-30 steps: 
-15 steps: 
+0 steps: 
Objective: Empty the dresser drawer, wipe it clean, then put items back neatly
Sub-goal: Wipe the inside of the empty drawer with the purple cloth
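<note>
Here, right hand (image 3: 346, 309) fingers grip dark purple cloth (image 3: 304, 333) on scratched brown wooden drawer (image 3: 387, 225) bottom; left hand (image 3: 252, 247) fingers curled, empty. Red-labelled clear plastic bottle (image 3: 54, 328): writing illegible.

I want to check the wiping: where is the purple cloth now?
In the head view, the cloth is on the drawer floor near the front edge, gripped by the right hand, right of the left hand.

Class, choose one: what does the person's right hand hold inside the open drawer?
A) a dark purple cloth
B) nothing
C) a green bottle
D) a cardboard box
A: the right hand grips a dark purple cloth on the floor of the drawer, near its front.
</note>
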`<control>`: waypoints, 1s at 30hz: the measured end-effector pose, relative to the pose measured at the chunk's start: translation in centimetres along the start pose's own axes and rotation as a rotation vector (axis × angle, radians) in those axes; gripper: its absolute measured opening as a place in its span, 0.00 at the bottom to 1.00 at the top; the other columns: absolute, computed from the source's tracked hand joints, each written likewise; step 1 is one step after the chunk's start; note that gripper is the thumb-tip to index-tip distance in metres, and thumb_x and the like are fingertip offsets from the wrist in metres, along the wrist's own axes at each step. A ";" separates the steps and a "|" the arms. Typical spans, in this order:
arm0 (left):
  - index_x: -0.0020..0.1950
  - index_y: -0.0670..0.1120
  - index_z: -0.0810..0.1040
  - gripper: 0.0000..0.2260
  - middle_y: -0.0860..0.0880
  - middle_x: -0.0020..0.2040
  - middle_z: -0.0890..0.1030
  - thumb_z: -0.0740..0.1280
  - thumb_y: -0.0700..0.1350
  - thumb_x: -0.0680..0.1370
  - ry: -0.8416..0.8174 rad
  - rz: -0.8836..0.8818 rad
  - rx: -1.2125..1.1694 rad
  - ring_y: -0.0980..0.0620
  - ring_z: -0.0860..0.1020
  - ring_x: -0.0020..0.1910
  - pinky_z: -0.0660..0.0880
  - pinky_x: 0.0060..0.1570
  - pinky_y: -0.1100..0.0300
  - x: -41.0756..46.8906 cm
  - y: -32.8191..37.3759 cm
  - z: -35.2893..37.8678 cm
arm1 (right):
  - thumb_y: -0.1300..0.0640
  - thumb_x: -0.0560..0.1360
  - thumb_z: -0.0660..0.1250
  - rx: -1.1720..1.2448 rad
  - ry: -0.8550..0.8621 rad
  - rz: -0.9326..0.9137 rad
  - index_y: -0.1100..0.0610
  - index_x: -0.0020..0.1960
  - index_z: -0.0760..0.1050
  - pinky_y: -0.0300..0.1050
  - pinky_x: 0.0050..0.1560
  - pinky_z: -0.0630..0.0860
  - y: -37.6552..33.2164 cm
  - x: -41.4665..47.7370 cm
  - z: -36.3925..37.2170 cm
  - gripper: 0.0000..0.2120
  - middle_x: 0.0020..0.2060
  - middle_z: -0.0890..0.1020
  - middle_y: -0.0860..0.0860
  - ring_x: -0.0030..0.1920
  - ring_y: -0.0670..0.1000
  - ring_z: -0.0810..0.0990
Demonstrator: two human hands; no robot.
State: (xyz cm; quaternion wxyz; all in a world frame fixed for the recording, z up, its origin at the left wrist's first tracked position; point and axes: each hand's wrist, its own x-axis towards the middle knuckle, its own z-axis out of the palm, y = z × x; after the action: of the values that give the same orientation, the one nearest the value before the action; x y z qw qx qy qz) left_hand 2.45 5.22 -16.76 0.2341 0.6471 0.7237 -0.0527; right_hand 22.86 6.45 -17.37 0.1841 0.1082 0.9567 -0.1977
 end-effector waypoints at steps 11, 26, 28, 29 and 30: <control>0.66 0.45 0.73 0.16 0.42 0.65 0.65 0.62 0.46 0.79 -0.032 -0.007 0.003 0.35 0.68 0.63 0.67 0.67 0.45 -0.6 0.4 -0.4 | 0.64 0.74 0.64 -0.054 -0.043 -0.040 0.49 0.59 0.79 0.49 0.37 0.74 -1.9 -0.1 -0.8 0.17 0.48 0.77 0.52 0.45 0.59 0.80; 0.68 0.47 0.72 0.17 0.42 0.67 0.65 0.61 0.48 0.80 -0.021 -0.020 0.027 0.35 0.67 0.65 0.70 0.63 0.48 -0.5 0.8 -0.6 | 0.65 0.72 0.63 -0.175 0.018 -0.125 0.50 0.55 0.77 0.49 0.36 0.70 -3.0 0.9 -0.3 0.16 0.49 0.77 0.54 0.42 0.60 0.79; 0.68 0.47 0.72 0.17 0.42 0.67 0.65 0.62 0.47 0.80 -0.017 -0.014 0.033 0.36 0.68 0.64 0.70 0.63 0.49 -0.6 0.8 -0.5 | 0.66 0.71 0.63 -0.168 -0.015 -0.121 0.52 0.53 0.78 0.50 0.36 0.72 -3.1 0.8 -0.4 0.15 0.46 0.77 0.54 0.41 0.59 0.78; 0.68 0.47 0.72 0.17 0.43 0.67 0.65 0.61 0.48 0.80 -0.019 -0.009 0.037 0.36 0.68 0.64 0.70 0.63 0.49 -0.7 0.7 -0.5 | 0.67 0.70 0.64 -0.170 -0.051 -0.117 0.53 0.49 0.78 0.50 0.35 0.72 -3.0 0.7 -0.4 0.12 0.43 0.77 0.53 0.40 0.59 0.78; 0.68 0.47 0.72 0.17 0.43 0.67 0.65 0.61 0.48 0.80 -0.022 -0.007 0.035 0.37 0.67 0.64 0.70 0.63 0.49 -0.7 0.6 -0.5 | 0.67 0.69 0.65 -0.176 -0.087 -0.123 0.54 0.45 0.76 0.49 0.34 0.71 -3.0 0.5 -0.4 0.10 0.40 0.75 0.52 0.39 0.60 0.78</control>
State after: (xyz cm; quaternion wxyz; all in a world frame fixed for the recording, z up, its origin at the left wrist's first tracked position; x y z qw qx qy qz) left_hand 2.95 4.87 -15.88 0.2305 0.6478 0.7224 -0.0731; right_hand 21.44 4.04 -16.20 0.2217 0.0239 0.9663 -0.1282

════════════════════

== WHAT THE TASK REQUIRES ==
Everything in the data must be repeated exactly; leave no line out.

== ANSWER SECTION ==
-30 steps: 
-15 steps: 
+0 steps: 
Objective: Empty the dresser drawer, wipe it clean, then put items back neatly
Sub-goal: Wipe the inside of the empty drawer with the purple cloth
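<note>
Here, right hand (image 3: 346, 309) fingers grip dark purple cloth (image 3: 304, 333) on scratched brown wooden drawer (image 3: 387, 225) bottom; left hand (image 3: 252, 247) fingers curled, empty. Red-labelled clear plastic bottle (image 3: 54, 328): writing illegible.

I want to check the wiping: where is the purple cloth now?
In the head view, the cloth is on the drawer floor near the front edge, gripped by the right hand, right of the left hand.

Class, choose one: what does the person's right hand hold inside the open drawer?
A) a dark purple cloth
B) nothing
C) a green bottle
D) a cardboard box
A: the right hand grips a dark purple cloth on the floor of the drawer, near its front.
</note>
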`<control>`: waypoints, 1s at 30hz: the measured end-effector pose, relative to the pose measured at the chunk's start: translation in centimetres along the start pose's own axes and rotation as a rotation vector (axis × angle, radians) in those axes; gripper: its absolute measured opening as a place in its span, 0.00 at the bottom to 1.00 at the top; the other columns: absolute, computed from the source's tracked hand joints, each written likewise; step 1 is one step after the chunk's start; note that gripper is the thumb-tip to index-tip distance in metres, and thumb_x and the like are fingertip offsets from the wrist in metres, along the wrist's own axes at each step. A ";" separates the steps and a "|" the arms. Typical spans, in this order:
arm0 (left):
  - index_x: -0.0020..0.1950
  - index_y: -0.0670..0.1120
  - index_z: -0.0810..0.1040
  - gripper: 0.0000..0.2260
  - middle_y: -0.0860..0.0880
  - middle_x: -0.0020..0.2040
  - middle_z: -0.0890..0.1030
  - thumb_z: -0.0740..0.1280
  - thumb_y: -0.0700..0.1350
  - thumb_x: -0.0680..0.1370
  - ry: -0.8416..0.8174 rad
  - rz: -0.8836..0.8818 rad
  - rx: -1.2125..1.1694 rad
  - ring_y: -0.0980..0.0620
  - ring_z: -0.0860..0.1020
  - ring_x: -0.0020..0.1910
  - pinky_z: -0.0660..0.0880
  - pinky_x: 0.0060..0.1570
  - pinky_y: -0.1100..0.0300
  - x: -41.0756..46.8906 cm
  - y: -32.8191..37.3759 cm
  - z: -35.2893..37.8678 cm
arm1 (right):
  - thumb_y: -0.1300..0.0640
  - thumb_x: -0.0560..0.1360
  - thumb_z: -0.0660..0.1250
  - rx: -1.1720..1.2448 rad
  - ry: -0.8550..0.8621 rad
  - rz: -0.9326..0.9137 rad
  - index_y: -0.1100..0.0610
  - index_x: -0.0020..0.1960
  - index_z: -0.0760..0.1050
  - pinky_y: -0.0300..0.1050
  - pinky_x: 0.0050..0.1560
  - pinky_z: -0.0630..0.0860
  - y: -37.6552..33.2164 cm
  - x: -41.4665..47.7370 cm
  - z: -36.3925..37.2170 cm
  - gripper: 0.0000..0.2120
  - middle_x: 0.0020..0.2060
  - middle_z: -0.0890..0.1020
  - middle_y: -0.0860..0.0860
  - ring_x: -0.0030..0.1920
  - ring_y: -0.0670..0.1000
  - ring_z: -0.0810..0.0990
Demonstrator: two human hands; no robot.
State: (xyz cm; quaternion wxyz; all in a world frame fixed for the recording, z up, its origin at the left wrist's first tracked position; point and axes: each hand's wrist, its own x-axis towards the middle knuckle, its own z-axis out of the palm, y = z × x; after the action: of the values that give the same orientation, the one nearest the value before the action; x y z qw qx qy qz) left_hand 2.45 5.22 -16.76 0.2341 0.6471 0.7237 -0.0527; right_hand 22.86 6.45 -17.37 0.1841 0.1082 0.9567 -0.1977
 end-effector waypoints at steps 11, 26, 28, 29 and 30: <control>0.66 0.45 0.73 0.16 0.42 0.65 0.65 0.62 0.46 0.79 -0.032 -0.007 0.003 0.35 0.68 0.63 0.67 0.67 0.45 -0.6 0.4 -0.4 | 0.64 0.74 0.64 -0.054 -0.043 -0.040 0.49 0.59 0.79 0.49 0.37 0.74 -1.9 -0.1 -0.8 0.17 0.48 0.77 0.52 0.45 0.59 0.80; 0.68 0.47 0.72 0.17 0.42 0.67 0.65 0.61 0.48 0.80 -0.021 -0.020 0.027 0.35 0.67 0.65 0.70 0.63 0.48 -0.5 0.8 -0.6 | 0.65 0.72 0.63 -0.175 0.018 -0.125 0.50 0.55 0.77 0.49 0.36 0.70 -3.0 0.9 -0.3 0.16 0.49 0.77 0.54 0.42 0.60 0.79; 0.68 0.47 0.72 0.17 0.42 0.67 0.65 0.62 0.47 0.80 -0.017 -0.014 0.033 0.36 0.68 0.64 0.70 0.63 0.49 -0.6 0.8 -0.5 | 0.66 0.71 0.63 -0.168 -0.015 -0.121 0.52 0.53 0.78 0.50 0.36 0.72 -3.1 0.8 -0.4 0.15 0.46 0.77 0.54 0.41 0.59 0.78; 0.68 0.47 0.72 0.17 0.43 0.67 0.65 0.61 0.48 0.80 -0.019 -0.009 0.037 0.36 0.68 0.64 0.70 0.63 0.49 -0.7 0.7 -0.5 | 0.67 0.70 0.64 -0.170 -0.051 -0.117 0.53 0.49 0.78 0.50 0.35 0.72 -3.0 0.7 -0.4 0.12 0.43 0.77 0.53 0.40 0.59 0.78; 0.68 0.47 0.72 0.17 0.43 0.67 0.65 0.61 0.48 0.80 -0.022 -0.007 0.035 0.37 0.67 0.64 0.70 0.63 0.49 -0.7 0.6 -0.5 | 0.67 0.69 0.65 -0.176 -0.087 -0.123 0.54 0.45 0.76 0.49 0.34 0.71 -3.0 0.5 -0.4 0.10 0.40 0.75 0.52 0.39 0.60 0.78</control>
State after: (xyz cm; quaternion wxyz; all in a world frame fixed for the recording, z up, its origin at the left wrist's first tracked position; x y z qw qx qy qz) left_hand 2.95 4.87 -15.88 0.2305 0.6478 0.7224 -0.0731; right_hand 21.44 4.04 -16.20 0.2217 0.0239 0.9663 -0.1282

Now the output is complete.